Hidden amongst the mines are enemies, traps, and other deadly elements all with one goal in mind: to kill the player. Some require a well-timed pounce on the head, while others need to be hit, from a distance, by the player’s whip — and others simply are unavoidable. Death isn’t just a minor nuisance in Spelunky; it is the be-all and end-all as it sends you back to the beginning (1-1). Later on, special items and unlocked shortcuts will help the player get past the first generic mine set, but in the early goings players will become extremely familiar with the color brown and death.
To avoid death the player must navigate the mine using various weapons and tools, some of which (like the bomb and the grappling hook) are given at the outset of a play session but in limited number, while others must be purchased via collectible gems also scattered throughout the mines. It’s a delicate balance of carefully measured steps, dastardly leaps, and perfectly timed flicks of the player’s whip (the standard, and sometimes only, offensive weapon in the game), and is fairly rudimentary in nature, along with being a bit touchy on the controls.
Even the most basic of feats, jumping from one platform to another, might be rendered impossible because of several obstacles existing only to knock off one of the player’s four heart pieces. Mechanically speaking the tools are there, but a few of them feel a little less-than, and some (like the sprint) are only there to make things worse.
In fact, most of Spelunky’s design can be considered generic and uninventive — the music gets old fast, the look is very Nintendo-y and reminiscent of Paper Mario, and the enemies are rather dull — but it’s the way in which all of those elements randomly come together each playthrough that makes it so unique, and arguably worth a look. Randomly generated mines aren’t just for replayability’s sake, though, they make the game a constantly evolving experience, even for those players who can breeze through the entire game. For the rest of us, however, that randomness will either be a godsend or a nuisance, with little wiggle room.
Without any consistent source of health replenishment — damsels in distress are scattered throughout each mine, but bringing them to the exit in return for a heart piece is a risk in and of itself — and with death lurking in every direction, many will look at Spelunky and wonder why it was even made. The controls aren’t as polished as they should be for a game this challenging, and the unpredictability of death can lead to not just frustration, but an unwillingness to even see the game’s more inventive mine types.
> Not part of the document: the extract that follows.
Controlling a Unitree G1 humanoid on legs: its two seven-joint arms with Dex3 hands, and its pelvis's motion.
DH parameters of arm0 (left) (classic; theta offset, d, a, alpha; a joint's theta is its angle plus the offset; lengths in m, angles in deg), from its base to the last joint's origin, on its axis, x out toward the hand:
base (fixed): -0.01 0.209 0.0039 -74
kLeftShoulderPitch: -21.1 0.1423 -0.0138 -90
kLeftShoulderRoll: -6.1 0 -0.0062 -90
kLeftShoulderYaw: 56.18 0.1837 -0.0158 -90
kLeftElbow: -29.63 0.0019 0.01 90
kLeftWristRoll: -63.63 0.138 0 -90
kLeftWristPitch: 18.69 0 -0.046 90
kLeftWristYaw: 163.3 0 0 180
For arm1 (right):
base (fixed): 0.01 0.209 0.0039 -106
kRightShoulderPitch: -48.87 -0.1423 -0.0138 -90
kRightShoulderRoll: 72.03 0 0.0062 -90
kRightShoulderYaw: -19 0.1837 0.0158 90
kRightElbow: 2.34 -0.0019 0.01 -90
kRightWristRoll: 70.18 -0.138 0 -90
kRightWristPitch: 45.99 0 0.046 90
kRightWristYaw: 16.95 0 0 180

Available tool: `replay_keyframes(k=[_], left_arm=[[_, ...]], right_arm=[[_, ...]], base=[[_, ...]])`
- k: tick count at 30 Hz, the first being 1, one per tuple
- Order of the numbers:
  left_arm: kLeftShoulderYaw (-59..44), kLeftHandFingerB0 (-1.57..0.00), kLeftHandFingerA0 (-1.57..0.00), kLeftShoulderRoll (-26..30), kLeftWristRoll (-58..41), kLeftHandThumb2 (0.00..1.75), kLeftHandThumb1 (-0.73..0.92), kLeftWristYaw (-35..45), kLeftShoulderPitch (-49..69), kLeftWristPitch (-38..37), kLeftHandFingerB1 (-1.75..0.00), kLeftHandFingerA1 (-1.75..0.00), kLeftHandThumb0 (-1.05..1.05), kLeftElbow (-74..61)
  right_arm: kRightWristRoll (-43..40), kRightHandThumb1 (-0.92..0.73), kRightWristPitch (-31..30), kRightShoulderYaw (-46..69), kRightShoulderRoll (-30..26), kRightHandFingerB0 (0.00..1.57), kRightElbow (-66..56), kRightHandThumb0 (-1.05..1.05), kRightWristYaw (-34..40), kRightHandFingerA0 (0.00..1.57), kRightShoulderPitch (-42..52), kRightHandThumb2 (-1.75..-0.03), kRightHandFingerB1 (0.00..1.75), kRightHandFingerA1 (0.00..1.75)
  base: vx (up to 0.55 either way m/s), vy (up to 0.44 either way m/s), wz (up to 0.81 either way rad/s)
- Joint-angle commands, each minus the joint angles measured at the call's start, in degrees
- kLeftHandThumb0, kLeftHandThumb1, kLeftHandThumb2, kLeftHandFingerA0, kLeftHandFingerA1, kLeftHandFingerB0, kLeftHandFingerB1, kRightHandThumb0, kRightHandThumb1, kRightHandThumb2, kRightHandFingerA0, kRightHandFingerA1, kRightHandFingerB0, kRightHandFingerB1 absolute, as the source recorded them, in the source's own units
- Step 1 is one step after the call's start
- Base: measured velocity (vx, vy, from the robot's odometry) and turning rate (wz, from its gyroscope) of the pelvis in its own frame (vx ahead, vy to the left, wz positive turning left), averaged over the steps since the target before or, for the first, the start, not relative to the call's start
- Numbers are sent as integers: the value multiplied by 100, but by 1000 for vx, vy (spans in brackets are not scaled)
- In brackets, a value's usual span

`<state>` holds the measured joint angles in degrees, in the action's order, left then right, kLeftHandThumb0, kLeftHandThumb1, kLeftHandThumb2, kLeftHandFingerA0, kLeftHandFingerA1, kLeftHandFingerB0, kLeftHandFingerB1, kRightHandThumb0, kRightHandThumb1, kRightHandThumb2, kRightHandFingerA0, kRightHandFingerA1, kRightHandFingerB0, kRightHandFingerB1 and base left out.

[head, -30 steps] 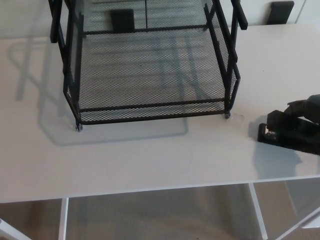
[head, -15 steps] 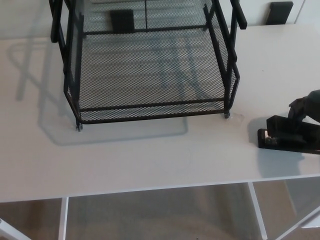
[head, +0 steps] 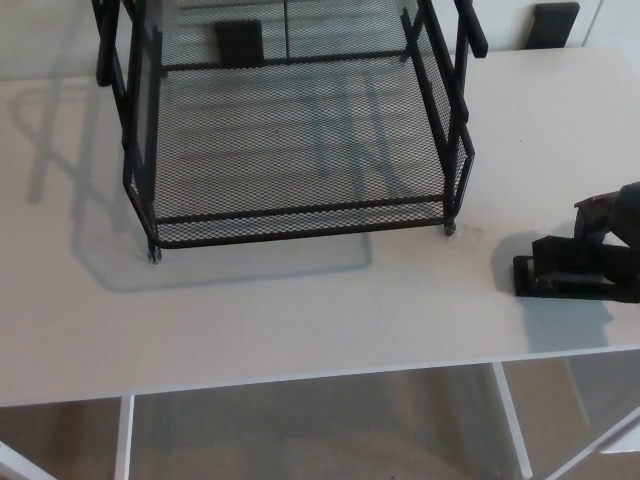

Plus, when a player thinks they have a pretty good handle on things, the game throws them a complete curveball in the form of a level populated with a particularly vicious type of enemy, or a level that is almost completely in the dark. Trust me, the game’s hard enough with the lights on.
Cooperative play and an online team deathmatch are offered, but the former is only local play, and the latter isn’t anything of note. Bringing another gamer into the fold without them first experiencing Spelunky for themselves is a tall order and doubles the likelihood of a controller ending up in pieces.
In a matter of minutes players will have made their mind up about Spelunky, and many will say it’s not for them. The challenge to entertainment ratio is a steep one and for some punishment gluttons, or those who can understand what developer Mossmouth was trying to do with their randomly generated level concept, it will feel refreshing and unique – but for the common gamer it will lead to a feeling of resentment at the 1200 Microsoft Points spent.
It almost feels like Spelunky, at one point an indie title for the PC, would have enjoyed greater success as a discount iPhone game rather than a competitively priced downloadable — not because of its lack of value, but because of the flippant nature of the experience. Sit me down for a couple minutes and I’m having fun, but ask me to play Spelunky with a purpose and I’m liable to throw my controller out the window.
Have you had the chance to check out Spelunky? Do you think there is still room for excruciatingly difficult games that rest their laurels on a clever concept?
Spelunky is available now on XBLA.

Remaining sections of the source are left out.